• WORK INSTRUCTION: Your task is to retype all of the records below with complete accuracy.

- - - - -

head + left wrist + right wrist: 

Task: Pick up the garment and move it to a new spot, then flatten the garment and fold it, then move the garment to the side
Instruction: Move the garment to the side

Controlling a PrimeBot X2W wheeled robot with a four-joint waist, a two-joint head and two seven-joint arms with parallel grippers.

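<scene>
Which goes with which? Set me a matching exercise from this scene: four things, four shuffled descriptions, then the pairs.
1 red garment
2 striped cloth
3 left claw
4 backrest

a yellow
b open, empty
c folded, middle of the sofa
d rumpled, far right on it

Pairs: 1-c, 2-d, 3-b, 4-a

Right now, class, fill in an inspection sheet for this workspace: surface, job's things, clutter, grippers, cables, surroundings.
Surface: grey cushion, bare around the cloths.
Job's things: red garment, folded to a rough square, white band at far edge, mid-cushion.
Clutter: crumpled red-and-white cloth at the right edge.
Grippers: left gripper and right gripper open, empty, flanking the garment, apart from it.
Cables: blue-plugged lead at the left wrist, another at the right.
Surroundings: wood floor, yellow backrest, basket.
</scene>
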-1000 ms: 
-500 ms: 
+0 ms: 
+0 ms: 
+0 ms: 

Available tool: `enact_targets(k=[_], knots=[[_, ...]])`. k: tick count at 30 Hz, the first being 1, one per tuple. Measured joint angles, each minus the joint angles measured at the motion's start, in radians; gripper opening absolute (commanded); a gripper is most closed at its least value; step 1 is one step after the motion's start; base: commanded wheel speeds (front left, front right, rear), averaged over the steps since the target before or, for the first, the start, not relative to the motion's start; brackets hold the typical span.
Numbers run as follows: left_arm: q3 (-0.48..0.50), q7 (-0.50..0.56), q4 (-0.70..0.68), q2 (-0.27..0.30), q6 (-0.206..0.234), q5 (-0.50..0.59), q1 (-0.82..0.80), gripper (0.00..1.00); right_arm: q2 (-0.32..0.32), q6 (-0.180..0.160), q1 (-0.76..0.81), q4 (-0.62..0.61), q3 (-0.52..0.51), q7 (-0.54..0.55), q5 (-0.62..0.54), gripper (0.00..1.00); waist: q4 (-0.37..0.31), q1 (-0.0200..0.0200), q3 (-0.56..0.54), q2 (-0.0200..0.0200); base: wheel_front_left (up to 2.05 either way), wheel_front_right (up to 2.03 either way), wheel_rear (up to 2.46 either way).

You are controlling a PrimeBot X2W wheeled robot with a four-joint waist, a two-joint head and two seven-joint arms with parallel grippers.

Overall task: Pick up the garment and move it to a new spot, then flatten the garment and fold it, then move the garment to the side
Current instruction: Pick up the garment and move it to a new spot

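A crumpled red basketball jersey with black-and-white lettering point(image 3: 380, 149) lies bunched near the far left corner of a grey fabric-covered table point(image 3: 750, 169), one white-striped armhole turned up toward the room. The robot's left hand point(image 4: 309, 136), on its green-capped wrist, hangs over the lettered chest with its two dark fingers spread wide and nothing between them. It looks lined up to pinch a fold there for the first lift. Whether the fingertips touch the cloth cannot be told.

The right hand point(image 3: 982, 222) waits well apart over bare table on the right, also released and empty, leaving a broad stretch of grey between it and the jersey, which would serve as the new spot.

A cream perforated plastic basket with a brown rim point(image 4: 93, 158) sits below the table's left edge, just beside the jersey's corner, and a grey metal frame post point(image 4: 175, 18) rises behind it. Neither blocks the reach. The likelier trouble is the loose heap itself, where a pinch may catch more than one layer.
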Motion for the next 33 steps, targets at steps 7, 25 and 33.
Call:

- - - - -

• WRITTEN ANSWER:
head + left wrist + right wrist: 

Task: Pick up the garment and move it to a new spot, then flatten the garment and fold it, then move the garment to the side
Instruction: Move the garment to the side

Controlling a PrimeBot X2W wheeled robot with a four-joint waist, a two-joint head and two seven-joint arms with parallel grippers.

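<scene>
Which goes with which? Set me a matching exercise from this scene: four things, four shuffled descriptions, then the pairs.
1 red garment
2 striped cloth
3 left claw
4 backrest

a yellow
b open, empty
c folded, middle of the sofa
d rumpled, far right on it

Pairs: 1-c, 2-d, 3-b, 4-a

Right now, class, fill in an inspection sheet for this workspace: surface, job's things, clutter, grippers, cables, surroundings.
Surface: grey cushion, bare around the cloths.
Job's things: red garment, folded to a rough square, white band at far edge, mid-cushion.
Clutter: crumpled red-and-white cloth at the right edge.
Grippers: left gripper and right gripper open, empty, flanking the garment, apart from it.
Cables: blue-plugged lead at the left wrist, another at the right.
Surroundings: wood floor, yellow backrest, basket.
</scene>
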-1000 ms: 
-500 ms: 
+0 ms: 
+0 ms: 
+0 ms: 

Available tool: `enact_targets(k=[_], knots=[[_, ...]])`. k: tick count at 30 Hz, the first being 1, one per tuple. Measured joint angles, each minus the joint angles measured at the motion's start, in radians; gripper opening absolute (commanded); a gripper is most closed at its least value; step 1 is one step after the motion's start; base: commanded wheel speeds (front left, front right, rear), averaged over the steps since the target before or, for the first, the start, not relative to the motion's start; brackets hold the typical span.
Numbers run as follows: left_arm: q3 (-0.48..0.50), q7 (-0.50..0.56), q4 (-0.70..0.68), q2 (-0.27..0.30), q6 (-0.206..0.234), q5 (-0.50..0.59), q1 (-0.82..0.80), gripper (0.00..1.00); right_arm: q2 (-0.32..0.32), q6 (-0.180..0.160), q1 (-0.76..0.81), q4 (-0.62..0.61), q3 (-0.52..0.51), q7 (-0.54..0.55), q5 (-0.62..0.54), gripper (0.00..1.00); waist: q4 (-0.37..0.31), q1 (-0.0200..0.0200), q3 (-0.56..0.54), q2 (-0.0200..0.0200); base: wheel_front_left (up to 2.05 either way), wheel_front_right (up to 2.03 either way), wheel_rear (up to 2.46 either way).

You are controlling a PrimeBot X2W wheeled robot with a four-joint waist, a two-joint head and two seven-joint arms with parallel grippers.

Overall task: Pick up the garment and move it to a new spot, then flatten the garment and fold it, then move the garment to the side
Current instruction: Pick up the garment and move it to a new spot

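A crumpled red basketball jersey with black-and-white lettering point(image 3: 380, 149) lies bunched near the far left corner of a grey fabric-covered table point(image 3: 750, 169), one white-striped armhole turned up toward the room. The robot's left hand point(image 4: 309, 136), on its green-capped wrist, hangs over the lettered chest with its two dark fingers spread wide and nothing between them. It looks lined up to pinch a fold there for the first lift. Whether the fingertips touch the cloth cannot be told.

The right hand point(image 3: 982, 222) waits well apart over bare table on the right, also released and empty, leaving a broad stretch of grey between it and the jersey, which would serve as the new spot.

A cream perforated plastic basket with a brown rim point(image 4: 93, 158) sits below the table's left edge, just beside the jersey's corner, and a grey metal frame post point(image 4: 175, 18) rises behind it. Neither blocks the reach. The likelier trouble is the loose heap itself, where a pinch may catch more than one layer.
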Motion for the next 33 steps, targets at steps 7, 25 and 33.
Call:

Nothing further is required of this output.